_WHAT NEEDS TO BE DONE_
Which lines of the entries contain the string "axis"? Copy each of them.

_SUPPLIED MATERIAL_
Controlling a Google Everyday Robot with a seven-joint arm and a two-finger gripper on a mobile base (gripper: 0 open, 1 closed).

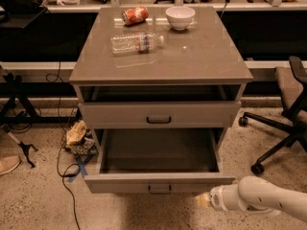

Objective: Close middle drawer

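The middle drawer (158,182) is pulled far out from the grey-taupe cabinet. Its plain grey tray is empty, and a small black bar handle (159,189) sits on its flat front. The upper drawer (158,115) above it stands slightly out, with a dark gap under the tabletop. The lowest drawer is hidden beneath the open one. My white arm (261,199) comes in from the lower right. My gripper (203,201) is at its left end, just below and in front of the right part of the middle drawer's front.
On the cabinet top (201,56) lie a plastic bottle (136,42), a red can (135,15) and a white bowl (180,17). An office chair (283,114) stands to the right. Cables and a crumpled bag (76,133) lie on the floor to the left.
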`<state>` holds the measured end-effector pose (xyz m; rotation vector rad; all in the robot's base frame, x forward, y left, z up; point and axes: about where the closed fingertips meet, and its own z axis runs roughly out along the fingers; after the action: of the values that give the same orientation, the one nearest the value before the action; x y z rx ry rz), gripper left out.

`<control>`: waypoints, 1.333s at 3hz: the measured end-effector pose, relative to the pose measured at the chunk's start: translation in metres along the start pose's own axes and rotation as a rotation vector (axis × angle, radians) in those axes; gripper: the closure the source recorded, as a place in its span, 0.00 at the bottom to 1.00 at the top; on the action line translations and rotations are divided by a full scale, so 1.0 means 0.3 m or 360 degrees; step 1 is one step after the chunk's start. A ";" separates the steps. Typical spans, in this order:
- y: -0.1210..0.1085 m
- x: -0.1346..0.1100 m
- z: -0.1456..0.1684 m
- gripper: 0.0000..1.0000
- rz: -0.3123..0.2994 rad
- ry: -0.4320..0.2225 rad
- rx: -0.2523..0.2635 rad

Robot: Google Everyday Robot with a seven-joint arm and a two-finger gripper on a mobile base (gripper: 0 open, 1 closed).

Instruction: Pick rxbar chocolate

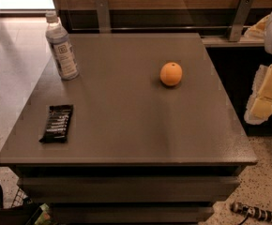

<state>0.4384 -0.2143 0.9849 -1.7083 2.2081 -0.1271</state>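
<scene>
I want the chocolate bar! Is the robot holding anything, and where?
Nothing. The gripper is off at the right edge; the rxbar chocolate lies on the table.

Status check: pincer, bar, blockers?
Pincer at right edge, beyond the grey table. Flat black-wrapped rxbar chocolate lies near-left, untouched. Round orange fruit, clear plastic bottle well apart from it.

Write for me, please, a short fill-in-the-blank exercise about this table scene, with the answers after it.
1. In the picture, the rxbar chocolate lies flat near the ____ edge of the table.
2. The round fruit has the colour ____.
3. The water bottle stands ____ at the far left corner.
4. The gripper hangs beyond the table's ____ edge, far from the bar.

Missing words: left; orange; upright; right.
</scene>
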 end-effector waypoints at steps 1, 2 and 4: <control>0.000 0.000 0.000 0.00 0.0000 0.0000 0.0000; -0.005 -0.018 0.005 0.00 -0.0015 -0.0017 0.0000; -0.014 -0.275 0.143 0.00 -0.0206 -0.0371 -0.0133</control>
<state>0.4739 -0.1310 0.9636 -1.8095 1.9600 0.1283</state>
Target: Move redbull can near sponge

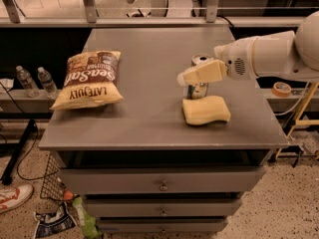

_TASK RESULT_
`<state>` holds the measured end-effector pose (xyz m; rotation vector rad; all in the robot's base frame, x forward, y left, z up; point and axes: about where the closed fingertips meet, and its own z axis runs roughly out along the fingers; after the action: of the values that give the same orientation, the one nearest the value before the action; x y z rx ry rz), gripper left out.
`<control>`: waypoints, 1.333s at 3hz: the measured end-effector pose, relative to the pose measured at the chunk's start: translation in metres along the start pose's own axes and rotation as a rotation vector (axis × angle, radians) in those axes; gripper: the closure the source recorded, as a place in its span, 0.00 at the bottom to 1.00 at the top; on the action line translations and rotations are divided by a full scale, so 1.0 means 0.3 m or 360 degrees; step 1 is one step after the chunk's start. A ";" separates the steps. Typical spans, in this order:

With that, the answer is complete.